Ora difendiamo gli interessi nazionali

«Quando parlano le sanzioni non parlano i cannoni» questa è la scelta che il nostro Paese ha compiuto, consapevole del fatto che le sanzioni si ritorcono in modo asimmetrico sui diversi paesi che le impongono. Questa scelta si collega all'altro principio, che ha retto la fase espansiva ed ottimistica della prima fase della globalizzazione a guida statunitense, secondo il quale dove passano le merci non passano gli eserciti e che ha spinto il mondo occidentale ad aprire il Wto in condizioni di favore alla Cina rafforzandola come un gigante economico, vero e proprio concorrente sistemico soprattutto nella lotta per l'accaparramento di materie prime che diventano sempre più strategiche.

Cina che si appresta a raddoppiare il gasdotto «Forza della Siberia», con portata equivalente a quella del mancato raddoppio del Nord Stream tedesco e che, come acquirente unico finirà per pagare il gas russo a prezzi di saldo, mentre noi per compensare l'improvviso ammanco dovremo fare ricorso al carbone che pensavamo di poter relegare alla storia.

Tutti, senza esclusione, ci siamo approvvigionati sul mercato dell'energia, laddove l'offerta è più abbondante e più a buon mercato, e non su quello della geopolitica che improvvisamente abbiamo riscoperto e di punto in bianco ci siamo resi conto che i tubi che riforniscono di gas gli Stati Uniti vengono dal Canada mentre i nostri provengono dalla Russia, dal Caucaso e dall'Africa del Nord.

Sì, gli Stati Uniti, che grazie alla rivoluzione dello shale da un decennio sono diventati esportatori netti e ora spingono per l'embargo immediato e totale degli idrocarburi di Mosca, ma al tempo stesso importano ancora 8% del loro fabbisogno di petrolio dalla Federazione Russa perché più a buon mercato di quello domestico e per sostituirlo si sono rivolti al Venezuela sotto embargo e non ai loro produttori domestici, che non intendono aumentare la produzione interna per non provocare un calo dei prezzi e degli utili per i loro azionisti, dopo la crisi provocata dal combinato disposto di eccesso di offerta e calo della domanda provocato dal Covid 19.

Qualcuno non a torto afferma che se dovessimo classificare i paesi che hanno fornito e riforniscono tutto il mondo industrializzato sulla base esclusiva di criteri di rispetto dei principi democratici, allora dovremmo tornare alle candele.
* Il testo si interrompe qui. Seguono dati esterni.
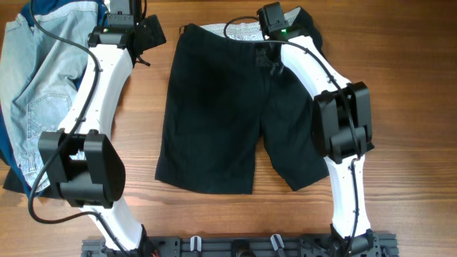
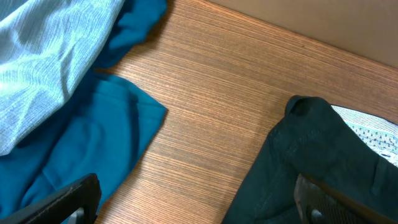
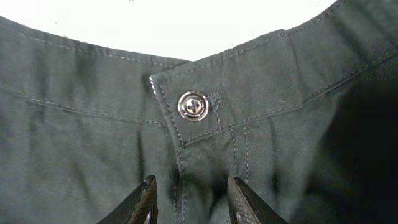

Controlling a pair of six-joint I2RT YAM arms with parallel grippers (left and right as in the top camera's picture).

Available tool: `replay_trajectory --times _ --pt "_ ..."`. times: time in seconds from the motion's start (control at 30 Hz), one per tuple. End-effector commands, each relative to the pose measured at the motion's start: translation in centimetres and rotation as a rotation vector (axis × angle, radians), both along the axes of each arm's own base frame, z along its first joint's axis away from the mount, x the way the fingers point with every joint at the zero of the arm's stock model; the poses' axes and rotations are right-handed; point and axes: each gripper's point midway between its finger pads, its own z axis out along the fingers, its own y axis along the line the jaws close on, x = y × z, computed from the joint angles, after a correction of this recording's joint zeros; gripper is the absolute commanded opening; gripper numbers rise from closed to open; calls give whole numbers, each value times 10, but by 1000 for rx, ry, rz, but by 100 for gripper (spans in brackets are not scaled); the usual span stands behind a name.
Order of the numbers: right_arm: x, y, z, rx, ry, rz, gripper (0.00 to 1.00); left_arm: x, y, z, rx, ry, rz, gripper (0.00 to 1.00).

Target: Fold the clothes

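Note:
Dark shorts (image 1: 214,107) lie flat in the middle of the table, waistband at the far side. My right gripper (image 1: 273,56) is open right over the fly, just below the metal waist button (image 3: 193,105); its fingers (image 3: 191,200) straddle the fly seam. My left gripper (image 1: 146,32) is open over bare wood by the shorts' far left waist corner (image 2: 305,109), with one finger over the shorts (image 2: 311,168) and the other over blue cloth (image 2: 93,143).
A pile of clothes, light denim (image 1: 43,78) over blue fabric (image 1: 7,135), lies at the left side of the table; it also shows in the left wrist view (image 2: 50,56). The table's far edge (image 2: 348,43) runs just past the shorts.

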Motion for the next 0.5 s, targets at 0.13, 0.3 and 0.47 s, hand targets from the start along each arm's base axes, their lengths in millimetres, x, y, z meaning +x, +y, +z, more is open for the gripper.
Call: replay_trajectory --times 0.13,0.3,0.47 --pt "-6 -8 -30 -32 47 -23 36 1 -1 7 -21 -14 7 100" --pt "-5 -9 -29 -38 44 -28 19 1 -1 7 -21 -14 7 100" --pt "-1 -14 -19 -58 14 -41 4 1 -1 7 -21 -14 7 100"
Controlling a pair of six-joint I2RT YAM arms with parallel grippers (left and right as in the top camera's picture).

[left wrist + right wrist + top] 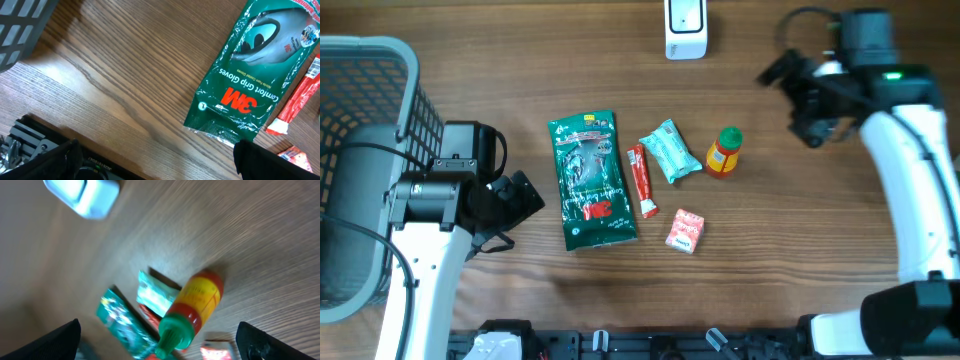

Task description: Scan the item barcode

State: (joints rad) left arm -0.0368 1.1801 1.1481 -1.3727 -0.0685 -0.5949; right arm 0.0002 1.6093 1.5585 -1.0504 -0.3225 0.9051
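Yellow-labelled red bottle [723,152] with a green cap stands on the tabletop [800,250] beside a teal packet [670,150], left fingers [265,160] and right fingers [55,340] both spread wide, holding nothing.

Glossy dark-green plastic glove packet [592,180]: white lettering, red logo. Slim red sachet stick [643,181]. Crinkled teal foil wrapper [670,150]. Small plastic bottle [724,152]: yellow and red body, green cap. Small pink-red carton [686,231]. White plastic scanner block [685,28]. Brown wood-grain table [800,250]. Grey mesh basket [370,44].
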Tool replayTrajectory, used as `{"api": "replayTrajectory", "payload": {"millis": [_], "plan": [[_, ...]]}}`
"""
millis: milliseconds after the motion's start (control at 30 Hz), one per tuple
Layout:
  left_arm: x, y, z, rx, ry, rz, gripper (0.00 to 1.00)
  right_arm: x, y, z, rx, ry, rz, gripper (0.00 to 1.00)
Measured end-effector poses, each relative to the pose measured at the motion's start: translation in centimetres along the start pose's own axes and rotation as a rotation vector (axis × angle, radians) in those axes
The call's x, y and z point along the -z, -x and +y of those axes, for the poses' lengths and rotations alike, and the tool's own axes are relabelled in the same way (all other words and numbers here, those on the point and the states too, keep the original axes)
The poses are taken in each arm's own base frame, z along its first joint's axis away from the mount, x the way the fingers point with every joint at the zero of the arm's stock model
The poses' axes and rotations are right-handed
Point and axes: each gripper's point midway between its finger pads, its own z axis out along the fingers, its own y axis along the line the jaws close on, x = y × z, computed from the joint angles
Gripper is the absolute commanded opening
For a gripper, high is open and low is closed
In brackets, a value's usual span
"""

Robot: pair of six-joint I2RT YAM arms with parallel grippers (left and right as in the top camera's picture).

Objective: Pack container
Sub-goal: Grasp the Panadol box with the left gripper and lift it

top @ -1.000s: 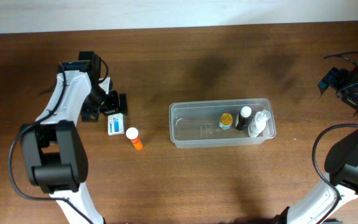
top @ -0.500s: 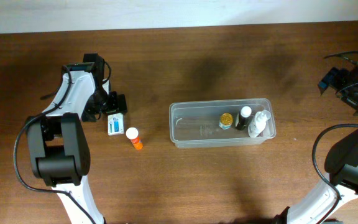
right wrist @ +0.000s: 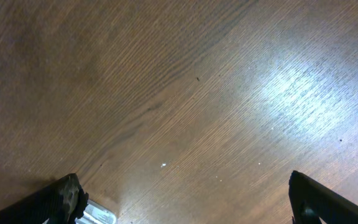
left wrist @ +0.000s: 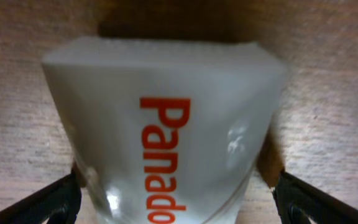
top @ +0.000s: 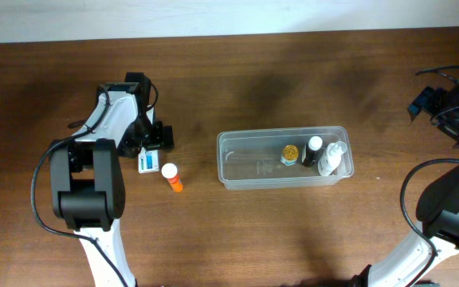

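The container [top: 245,159] lies right of centre in the overhead view, long side across the frame, on the brown table [top: 237,231]. Three items stand bunched at its right end: a yellow-capped jar [top: 290,152], a dark bottle [top: 313,150] with a white cap, and a white bottle [top: 335,158]. All three stand where they did a second ago, and the container's left half is bare.

Well to the left, on the table outside the container, lie a box [top: 146,162] and, just beside it to the lower right, an orange bottle [top: 172,177] with a white cap. Neither has shifted.

The left gripper [top: 154,136] sits at the box's upper edge, having slid to the right over the past second, its arm swinging with it. In the left wrist view the box [left wrist: 166,124] fills the frame, red letters reading "Panado", with the left gripper [left wrist: 178,208] spread wide and a fingertip at each lower corner, either side of the box.

The right gripper [right wrist: 185,208], far at the right edge overhead, has not moved; its fingers stand wide apart over bare table, holding nothing.
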Motion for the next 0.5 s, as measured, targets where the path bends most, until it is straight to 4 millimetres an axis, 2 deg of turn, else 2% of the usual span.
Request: {"api": "replayTrajectory", "payload": {"millis": [100, 167, 400, 500], "plan": [[-0.01, 0.00, 0.00, 0.000, -0.001, 0.001, 0.98, 0.00, 0.00, -0.02, 0.000, -0.001, 0.000, 0.98], [-0.01, 0.00, 0.01, 0.001, 0.000, 0.000, 0.93, 0.00, 0.00, -0.02, -0.001, 0.000, 0.000, 0.99], [-0.01, -0.09, 0.03, 0.004, 0.000, 0.004, 0.61, 0.00, 0.00, -0.02, -0.001, 0.000, 0.000, 0.98], [0.00, -0.35, 0.08, 0.004, 0.003, 0.015, 0.51, 0.00, 0.00, -0.02, 0.000, 0.000, 0.000, 0.98]]}}
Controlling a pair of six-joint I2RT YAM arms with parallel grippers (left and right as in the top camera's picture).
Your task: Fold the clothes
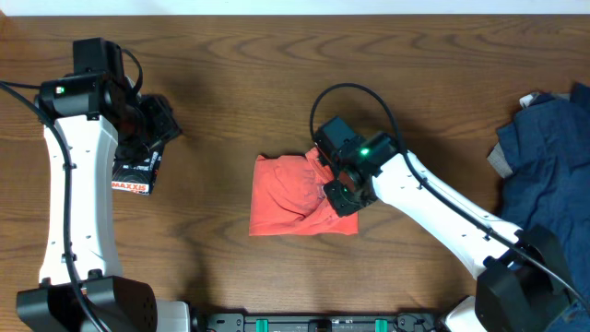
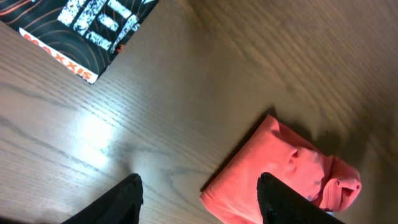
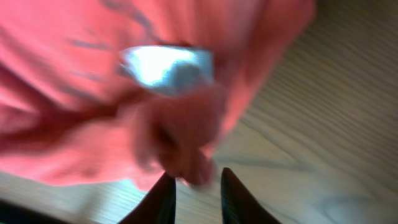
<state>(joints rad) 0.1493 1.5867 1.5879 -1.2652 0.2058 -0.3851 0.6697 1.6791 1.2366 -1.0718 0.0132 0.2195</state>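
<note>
Coral-red T-shirt point(image 1: 290, 198) lies folded near the ctr of the wooden table point(image 1: 277, 74). We see the right arm point(image 1: 442, 207) run from its base at the lower-right corner diagonally up and left, w/ the wrist bent over the shirt's right edge. The right gripper point(image 1: 336, 192) points down onto that edge, touching the cloth. In the wrist view its jaws stand narrow, only a slim gap btw them, and a bunched fold of red cloth sits right at the tips. That view is blurred, so we cannot tell whether the fold is nipped or merely touched.

The shirt is a rough rectangle; its long axis runs left-right across the table, tilted slightly. Its left edge is straight and neat, while the right side is rumpled under the gripper. A pale patch shows on the cloth, too blurred to read.

The left arm point(image 1: 69, 184) rises straight up the left side from its base, then its wrist bends back toward the ctr. The left gripper point(image 1: 157, 124) hangs w/ jaws wide and nothing btw them, well apart from the red shirt. Just beside it lies a folded black T-shirt point(image 1: 136, 175) w/ white-and-red lettering. Navy clothes point(image 1: 544, 157) lie heaped at the table's right edge, well apart from both grippers.
</note>
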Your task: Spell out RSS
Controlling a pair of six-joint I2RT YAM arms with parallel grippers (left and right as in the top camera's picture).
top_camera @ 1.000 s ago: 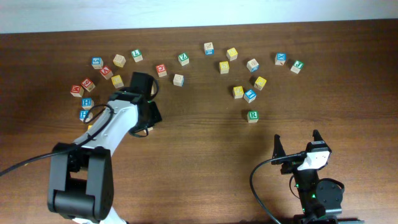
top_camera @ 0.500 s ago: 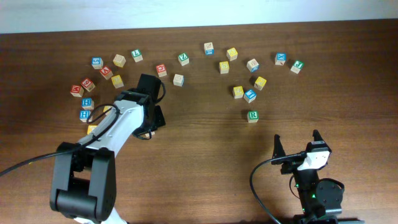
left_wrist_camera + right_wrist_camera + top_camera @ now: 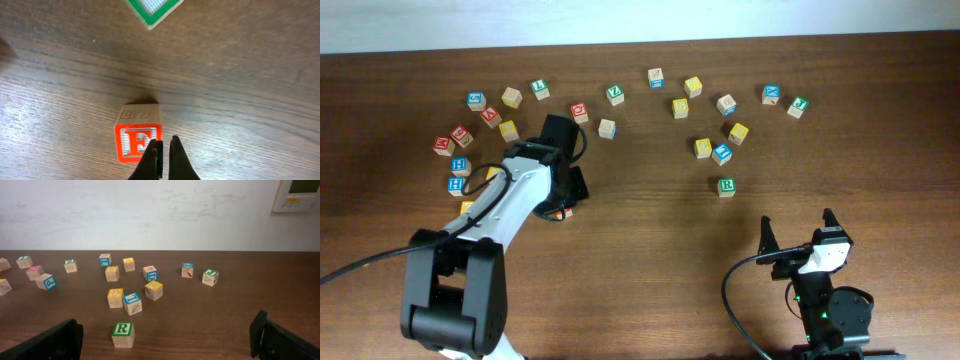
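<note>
Worktop (image 3: 640, 260): dark brown wood grain, with lettered cubes scattered across its far half. Room: white wall (image 3: 150, 215) behind; beige wall panel (image 3: 299, 194) at upper right, seen from the right wrist only.

Left arm (image 3: 515, 195): reaches in from the near edge. Left jaws: pressed together, pinching nothing; tips at the lower right corner of a red E cube (image 3: 138, 141), contact unclear. Beyond the tips is a green-bordered cube (image 3: 152, 9), cut by the frame edge, letter unseen. Overhead shows the E cube only as a red speck beside the arm; the left wrist view alone reads its letter.

R cube (image 3: 726, 186): white face, green letter, ahead of the right jaws, left of their midline, well apart. Just beyond it are a yellow cube (image 3: 703, 147), a blue cube (image 3: 722, 153) and a second yellow cube (image 3: 738, 132); letters unreadable.

Right jaws: spread wide, empty.
</note>
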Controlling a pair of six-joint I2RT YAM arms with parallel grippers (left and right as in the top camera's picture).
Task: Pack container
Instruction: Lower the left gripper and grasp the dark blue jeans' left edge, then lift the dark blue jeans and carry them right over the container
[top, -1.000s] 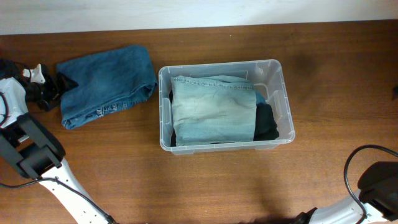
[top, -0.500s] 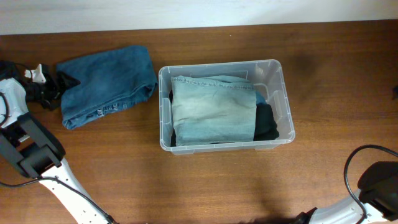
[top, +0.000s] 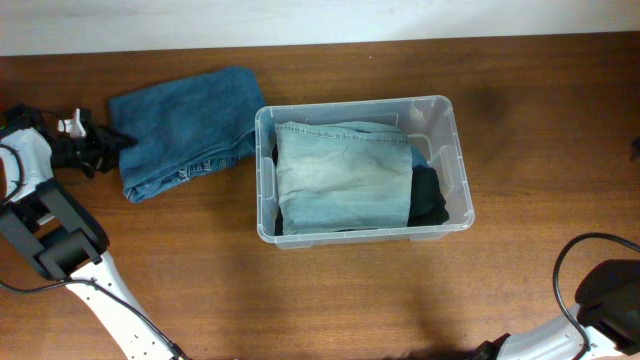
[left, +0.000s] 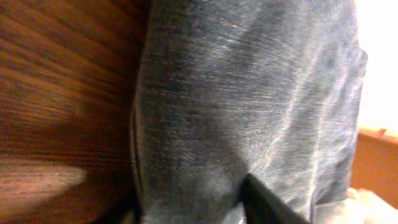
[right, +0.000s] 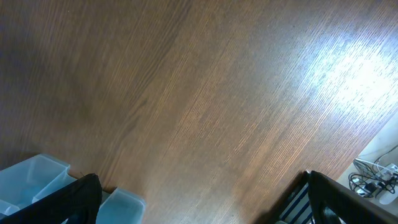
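At table (top: 330, 300) left edge, left gripper (top: 104, 151) has pinched onto dark jeans (top: 187, 125), shifting them toward container (top: 350, 102); likely lift-in next.

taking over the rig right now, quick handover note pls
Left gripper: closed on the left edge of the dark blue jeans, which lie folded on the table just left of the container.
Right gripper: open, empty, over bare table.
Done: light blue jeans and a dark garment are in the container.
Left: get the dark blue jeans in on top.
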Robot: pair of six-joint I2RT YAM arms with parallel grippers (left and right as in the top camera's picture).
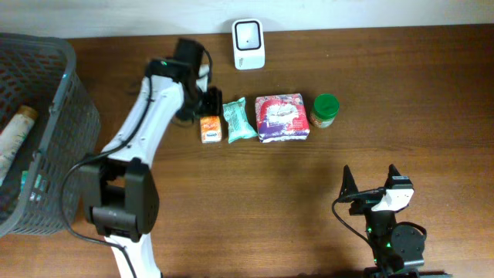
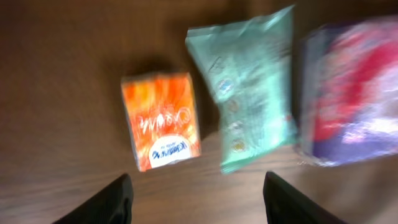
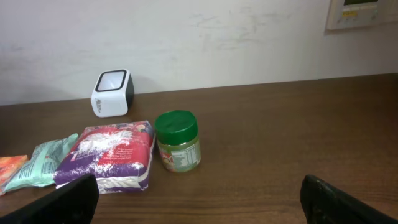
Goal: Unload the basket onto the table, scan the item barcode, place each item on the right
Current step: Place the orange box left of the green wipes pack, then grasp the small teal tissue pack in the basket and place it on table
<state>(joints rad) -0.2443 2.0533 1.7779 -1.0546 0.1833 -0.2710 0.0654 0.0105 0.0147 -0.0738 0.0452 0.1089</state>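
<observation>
Left wrist: left jaws parted, empty, near orange box (image 2: 161,119); right jaws wide, empty.

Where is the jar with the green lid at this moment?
In the overhead view, the jar stands at the right end of the row of items, next to the purple packet.

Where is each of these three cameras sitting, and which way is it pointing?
Overhead: above the table, looking straight down on the scanner and basket; both arms show.
Left wrist: on the left arm, looking down at the box and pouch; its open jaws show below.
Right wrist: low on the right arm, facing the wall past jar and pack; open jaws in bottom corners.
Shared: all three show the pouch.
</observation>
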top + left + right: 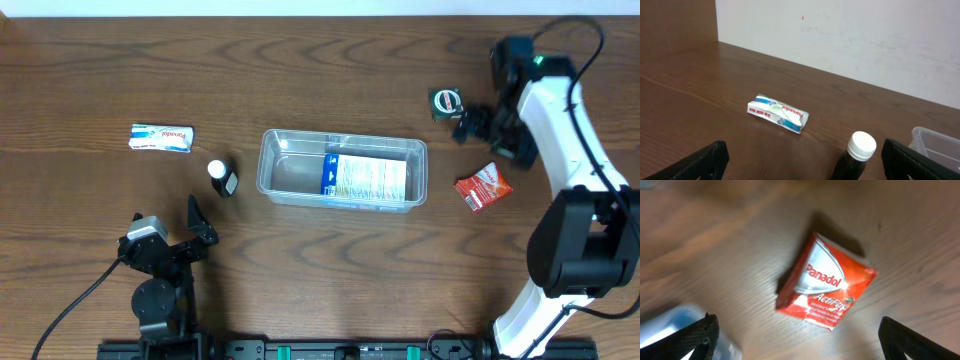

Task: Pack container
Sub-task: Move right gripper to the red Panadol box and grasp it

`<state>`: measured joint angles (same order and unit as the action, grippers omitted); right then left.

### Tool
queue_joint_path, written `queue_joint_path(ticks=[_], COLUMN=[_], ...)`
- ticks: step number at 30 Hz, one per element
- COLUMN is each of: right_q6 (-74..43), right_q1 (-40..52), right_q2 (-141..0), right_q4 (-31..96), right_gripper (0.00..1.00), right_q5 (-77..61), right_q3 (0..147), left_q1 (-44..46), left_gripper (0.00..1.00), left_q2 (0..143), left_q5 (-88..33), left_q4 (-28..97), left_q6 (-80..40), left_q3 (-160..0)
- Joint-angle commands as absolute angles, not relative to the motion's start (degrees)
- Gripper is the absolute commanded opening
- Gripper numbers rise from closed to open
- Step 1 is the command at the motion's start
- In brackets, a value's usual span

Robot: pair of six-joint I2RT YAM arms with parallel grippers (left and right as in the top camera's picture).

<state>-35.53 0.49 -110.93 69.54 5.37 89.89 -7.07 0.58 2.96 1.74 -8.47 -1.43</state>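
The clear container (270,145) stands mid-table with a blue-and-white box (365,178) lying inside. A white-and-blue Panadol packet (161,138) lies far left and shows in the left wrist view (778,113). A dark bottle with a white cap (222,177) stands left of the container, just ahead of my open, empty left gripper (198,225) and near its right finger (857,155). A red Panadol packet (483,186) lies right of the container. My right gripper (490,138) is open and empty above the table, with the red packet (827,282) ahead of its fingers (797,340).
A small dark green round item (446,102) lies at the back right, next to the right gripper. A container corner shows at the edge of the left wrist view (935,142) and blurred in the right wrist view (670,322). A white wall stands behind the table.
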Motion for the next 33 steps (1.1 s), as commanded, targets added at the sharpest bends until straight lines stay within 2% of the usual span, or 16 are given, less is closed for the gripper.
queue_joint_path(ticks=[1, 6, 18, 24, 28, 30, 31, 33], right_q6=[-50.1, -54.5, -56.1, -56.1, -56.1, -54.4, -52.9, -49.5], right_q1=[0.3, -0.3, -2.5, -2.3, -2.3, -2.3, -2.3, -2.3], right_q2=[-110.8, -110.8, -110.8, -110.8, -110.8, -110.8, -110.8, -110.8], right_q4=[65.9, 60.0, 56.6, 53.1, 52.4, 51.6, 51.1, 50.2], right_gripper=[0.99, 0.98, 0.97, 0.85, 0.72, 0.71, 0.64, 0.61], right_q5=[6.7, 7.5, 9.2, 8.9, 10.0, 10.5, 10.9, 11.2], right_q3=[82.1, 75.2, 73.4, 70.5, 70.3, 70.3, 70.3, 70.3], left_q1=[-7.4, -7.4, -7.4, -7.4, -7.4, -7.4, -7.4, -7.4], left_gripper=[0.98, 0.98, 0.98, 0.98, 0.98, 0.98, 0.98, 0.98], left_q2=[0.3, 0.3, 0.3, 0.3, 0.3, 0.3, 0.3, 0.3], left_q5=[3.6, 3.6, 3.6, 3.6, 3.6, 3.6, 3.6, 3.6], left_q4=[3.9, 3.9, 3.9, 3.9, 3.9, 3.9, 3.9, 3.9], left_q6=[-7.3, -7.3, -7.3, -7.3, -7.3, -7.3, -7.3, -7.3], left_q3=[-0.2, -0.2, -0.2, -0.2, -0.2, -0.2, -0.2, -0.2])
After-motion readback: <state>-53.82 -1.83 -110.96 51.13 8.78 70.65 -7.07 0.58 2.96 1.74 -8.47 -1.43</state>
Che dire infatti della Germania che il Nord Stream 2, che porta ulteriori 50 miliardi di metri cubi dalla Russia l'ha voluto e costruito sotto la spinta del più grande settore manifatturiero dell'Europa, nostro concorrente diretto, e che poi all'ultimo sulla spinta degli avvenimenti ha deciso di non usare.

Il cancelliere Scholz in cinque minuti ha cambiato cinquant'anni di OstPolitik. Bene! questo richiede la gravità del momento, ma per una sostituzione di fonti energetiche ci vogliono anni e non minuti.

E quindi mentre ci spargiamo il capo di cenere, riconoscendo che errori strategici sono stati commessi nella mancata diversificazione di paesi fornitori e tipologie energetiche, come non ricordare che tra gli aspersori vi sono coloro che hanno demonizzato la produzione nazionale e cercato di impedire la costruzione del Tap, l'unico nuovo gasdotto da Est che non provenisse dalla Russia.

Questo non significa sottrarsi ad una disamina dei nostri errori e delle nostre responsabilità, né ai sacrifici che a breve e medio termine tutti dovremo sostenere per ridisegnare il panorama energetico e garantire un futuro al nostro paese, significa non lasciare che la cenere dal capo finisca negli occhi e ci impedisca di avere una visione nitida nel difendere i nostri interessi nazionali.

(di Valentino Valentini. Vicecapogruppo di Forza Italia alla Camera dei deputati)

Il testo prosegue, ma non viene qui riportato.